▶ _WHAT TO WORK ON_
The whole listing below must be repeated exactly.

▶ _DATASET EXTRACT_
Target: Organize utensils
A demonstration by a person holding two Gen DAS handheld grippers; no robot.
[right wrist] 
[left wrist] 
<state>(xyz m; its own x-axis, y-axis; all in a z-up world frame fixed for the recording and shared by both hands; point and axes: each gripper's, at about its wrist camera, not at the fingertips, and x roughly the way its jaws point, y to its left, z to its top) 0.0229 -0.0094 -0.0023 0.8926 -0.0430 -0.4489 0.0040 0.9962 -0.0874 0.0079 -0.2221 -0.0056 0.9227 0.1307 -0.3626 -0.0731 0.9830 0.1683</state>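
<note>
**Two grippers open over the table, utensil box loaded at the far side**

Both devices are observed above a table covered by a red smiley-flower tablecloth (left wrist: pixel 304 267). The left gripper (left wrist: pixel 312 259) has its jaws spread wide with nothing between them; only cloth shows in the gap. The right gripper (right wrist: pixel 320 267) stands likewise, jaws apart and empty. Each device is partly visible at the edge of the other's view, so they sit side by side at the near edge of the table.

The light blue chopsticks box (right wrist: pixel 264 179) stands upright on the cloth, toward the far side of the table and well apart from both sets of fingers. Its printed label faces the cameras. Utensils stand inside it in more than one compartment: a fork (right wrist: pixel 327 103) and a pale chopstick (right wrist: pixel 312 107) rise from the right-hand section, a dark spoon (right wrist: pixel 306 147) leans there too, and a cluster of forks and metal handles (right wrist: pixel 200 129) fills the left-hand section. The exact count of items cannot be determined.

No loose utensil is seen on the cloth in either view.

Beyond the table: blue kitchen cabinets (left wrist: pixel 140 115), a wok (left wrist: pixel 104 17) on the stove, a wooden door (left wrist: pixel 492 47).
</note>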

▶ _ANSWER TO THE EXERCISE_
Target: Organize utensils
A demonstration by a person holding two Gen DAS handheld grippers; no robot.
[right wrist] 
[left wrist] 
<state>(xyz m; its own x-axis, y-axis; all in a z-up world frame fixed for the recording and shared by both hands; point and axes: each gripper's, at about its wrist camera, not at the fingertips, and x roughly the way its jaws point, y to its left, z to its top) 0.0229 -0.0094 -0.0023 0.8926 -0.0430 -0.4489 0.0040 0.9962 -0.0874 0.0079 -0.2221 -0.0056 0.9227 0.1307 -0.3626 -0.0731 0.9830 0.1683</state>
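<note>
**Two grippers open over the table, utensil box loaded at the far side**

Both devices are observed above a table covered by a red smiley-flower tablecloth (left wrist: pixel 304 267). The left gripper (left wrist: pixel 312 259) has its jaws spread wide with nothing between them; only cloth shows in the gap. The right gripper (right wrist: pixel 320 267) stands likewise, jaws apart and empty. Each device is partly visible at the edge of the other's view, so they sit side by side at the near edge of the table.

The light blue chopsticks box (right wrist: pixel 264 179) stands upright on the cloth, toward the far side of the table and well apart from both sets of fingers. Its printed label faces the cameras. Utensils stand inside it in more than one compartment: a fork (right wrist: pixel 327 103) and a pale chopstick (right wrist: pixel 312 107) rise from the right-hand section, a dark spoon (right wrist: pixel 306 147) leans there too, and a cluster of forks and metal handles (right wrist: pixel 200 129) fills the left-hand section. The exact count of items cannot be determined.

No loose utensil is seen on the cloth in either view.

Beyond the table: blue kitchen cabinets (left wrist: pixel 140 115), a wok (left wrist: pixel 104 17) on the stove, a wooden door (left wrist: pixel 492 47).
</note>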

A complete answer has now been given.